As I waited to decipher the forming pattern of accusations and consequences, I returned to class. It was early June, about a week after the accident and a few days before the funeral.
I was met at North Shore High’s front door with a stormy look from Melanie Urquhart, one of Celine’s friends. I had prepared for this, or something like it. What high-schooler wouldn’t glare hard at the boy who killed her f
riend?
I had the hunch, as I contrited my way from class to cafeteria and back, that my day would be filled by these black glances. I was wrong. With frightened eyes, I looked everywhere, at everyone. And in the homerooms and corridors, there quickly grew around me a zone of silence and inviolability. Except when my friends would suddenly mount brief, haphazard campaigns of everything’s normal, quoting lines from Fletch and slapping my book bag or calling me a dick.
All the same, the inescapability of what had happened—what was happening now as I showed my face in the clogged thoroughfare between classes—threw who I really was into shadow, even to myself. It felt somehow like living at the last limits of objective reality. I seemed less real than the plain, plump truth did. Because I’d driven a certain road, someone who had been alive was dead. I had killed someone. And yet, that wasn’t the end of it. Because now the daily me was back: the residue of that accident returned to school.

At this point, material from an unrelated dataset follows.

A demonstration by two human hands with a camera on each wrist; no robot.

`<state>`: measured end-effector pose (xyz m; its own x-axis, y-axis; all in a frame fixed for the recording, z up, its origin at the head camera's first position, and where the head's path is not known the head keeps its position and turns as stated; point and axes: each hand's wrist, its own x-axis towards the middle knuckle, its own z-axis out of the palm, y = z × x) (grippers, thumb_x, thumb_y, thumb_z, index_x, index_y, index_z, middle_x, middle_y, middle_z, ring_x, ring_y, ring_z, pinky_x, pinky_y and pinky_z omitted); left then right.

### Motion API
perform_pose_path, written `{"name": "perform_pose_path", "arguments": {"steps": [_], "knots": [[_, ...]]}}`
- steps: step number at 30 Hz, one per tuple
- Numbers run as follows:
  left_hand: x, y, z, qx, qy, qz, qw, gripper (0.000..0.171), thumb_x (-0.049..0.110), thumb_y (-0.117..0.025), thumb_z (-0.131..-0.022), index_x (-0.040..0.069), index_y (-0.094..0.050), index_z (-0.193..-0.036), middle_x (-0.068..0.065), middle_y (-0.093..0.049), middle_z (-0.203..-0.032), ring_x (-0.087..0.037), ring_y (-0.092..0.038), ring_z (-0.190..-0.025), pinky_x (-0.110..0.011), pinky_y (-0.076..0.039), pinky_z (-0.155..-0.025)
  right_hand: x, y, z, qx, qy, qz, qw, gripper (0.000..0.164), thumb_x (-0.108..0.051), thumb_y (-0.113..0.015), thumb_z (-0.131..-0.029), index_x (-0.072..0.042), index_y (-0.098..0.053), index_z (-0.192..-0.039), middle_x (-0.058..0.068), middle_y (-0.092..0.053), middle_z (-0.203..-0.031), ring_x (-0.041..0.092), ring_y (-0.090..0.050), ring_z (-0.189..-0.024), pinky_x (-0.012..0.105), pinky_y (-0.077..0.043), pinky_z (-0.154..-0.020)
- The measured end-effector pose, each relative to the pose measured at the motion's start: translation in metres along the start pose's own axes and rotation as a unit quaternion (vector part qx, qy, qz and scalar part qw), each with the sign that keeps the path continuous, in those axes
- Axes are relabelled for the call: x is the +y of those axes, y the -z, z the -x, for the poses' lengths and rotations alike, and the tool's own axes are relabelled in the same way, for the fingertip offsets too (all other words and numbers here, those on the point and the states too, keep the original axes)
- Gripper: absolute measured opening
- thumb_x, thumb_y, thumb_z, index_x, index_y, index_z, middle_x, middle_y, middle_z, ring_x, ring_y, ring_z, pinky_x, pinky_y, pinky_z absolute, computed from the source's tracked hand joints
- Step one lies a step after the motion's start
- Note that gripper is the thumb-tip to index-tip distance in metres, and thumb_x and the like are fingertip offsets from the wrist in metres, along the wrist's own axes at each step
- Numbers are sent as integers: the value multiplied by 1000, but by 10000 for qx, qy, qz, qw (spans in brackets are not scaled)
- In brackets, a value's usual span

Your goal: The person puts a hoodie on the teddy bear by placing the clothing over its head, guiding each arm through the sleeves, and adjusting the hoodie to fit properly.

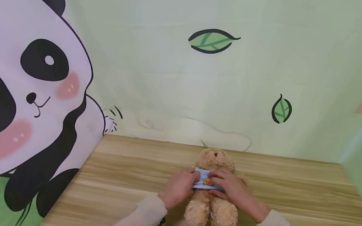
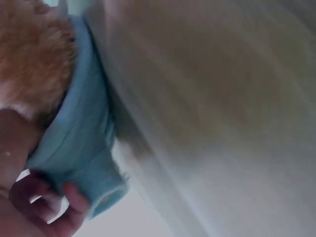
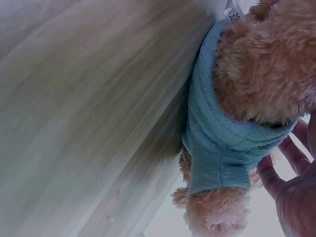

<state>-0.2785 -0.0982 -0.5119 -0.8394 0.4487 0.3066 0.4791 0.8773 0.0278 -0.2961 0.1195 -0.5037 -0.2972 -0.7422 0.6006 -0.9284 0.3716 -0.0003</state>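
Note:
A light-brown teddy bear lies on its back, head toward the wall, wearing a light-blue shirt with a small printed figure on its front. My left hand pinches the shirt at the bear's side; in the left wrist view its curled fingers are at the sleeve, where no bear arm shows past the cuff. Across the shirt's front rests my right hand, its fingers spread and loosely bent. On that side, the right wrist view shows the bear's furry arm coming out of the sleeve.
The wood-grain table meets a pale green wall cloth behind the bear. A large printed panda covers the left side. A white label sticks out near the bear's lower body in the right wrist view.

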Motion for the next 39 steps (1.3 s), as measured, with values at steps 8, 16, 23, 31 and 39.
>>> {"name": "perform_pose_path", "arguments": {"steps": [8, 16, 23, 31, 39], "knots": [[5, -11, -4, 513, 284, -337, 9977, 17, 9, -70, -77, 18, -57, -72, 2, -64, -76, -19, -65, -68, -33, -47, -50, -3, 0, 1, 17, -27, -18, 10000, 22, -19, -83, -75, -14, -69, -91, 9, -70, -108, 26, -63, -100, 38, -55, -79], [1, 11, -2, -146, -15, 731, 9972, 24, 9, -74, -76, 14, -56, -90, 0, -58, -87, -14, -56, -76, -27, -46, -62, -1, 6, 0, -96, -354, 106, 9993, 17, -22, -78, -80, -14, -69, -91, 8, -69, -111, 27, -63, -104, 41, -53, -85], [-14, 20, 6, -517, 71, 2874, 9564, 19, 7, -62, -87, 9, -64, -106, -4, -66, -104, -15, -61, -94, -25, -50, -80, 1, 8, -10, -239, -720, -203, 9969, 7, -16, -67, -91, -12, -71, -95, 4, -73, -102, 28, -65, -102, 44, -51, -88], [-38, 27, 12, 338, 1570, 3370, 9277, 12, 0, -59, -91, -1, -68, -98, -11, -70, -87, -14, -63, -71, -22, -49, -59, 6, 8, -12, -307, -436, 320, 9981, 22, -15, -73, -85, -13, -72, -107, 5, -71, -107, 24, -62, -97, 40, -51, -82], [-41, 7, 8, -27, 1884, 4492, 8733, 15, 0, -64, -90, -5, -72, -101, -18, -71, -88, -30, -70, -71, -28, -56, -56, 10, -2, -11, 92, 513, 471, 9975, 27, -7, -73, -80, -7, -72, -107, 6, -73, -108, 26, -65, -100, 41, -52, -86]]}}
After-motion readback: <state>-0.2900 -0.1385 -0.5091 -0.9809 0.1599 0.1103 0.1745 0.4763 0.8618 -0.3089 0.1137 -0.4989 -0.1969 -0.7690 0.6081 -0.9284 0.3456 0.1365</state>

The shambling or smiling or lurking person who’d run down the girl. I remember the first time after the accident my name was called in class, the feel of pause and hush in the room, like deer scenting something strange. Everyone’s ears and tails flicked. Speaking aloud here meant, all at once, that I was a student again. I’d have to work to be as present, as definable, as real as the accident was.
Before lunch, Jim—the guy who’d been such a jocular monster at the movie house—apologized and tried to explain himself. This was like that surprise tribute my social studies teacher had given at the assembly, a case of spot kindness. Jim was telling me that when we’d seen each other, he’d heard only that there’d been some kind of accident. And if he’d known that a person had actually been seriously hurt, let alone died, he of course wouldn’t have ever dared or even dreamed of, etc. Who cared what he said; his hands were on my shoulder. He asked three or four times how I was, and his grip on my arm felt good. When he saw I couldn’t answer, he’d interrupt my pauses. His nervous eyes watched me above his words, apologizing for the ways the excuses weren’t right even as he couldn’t stop presenting them.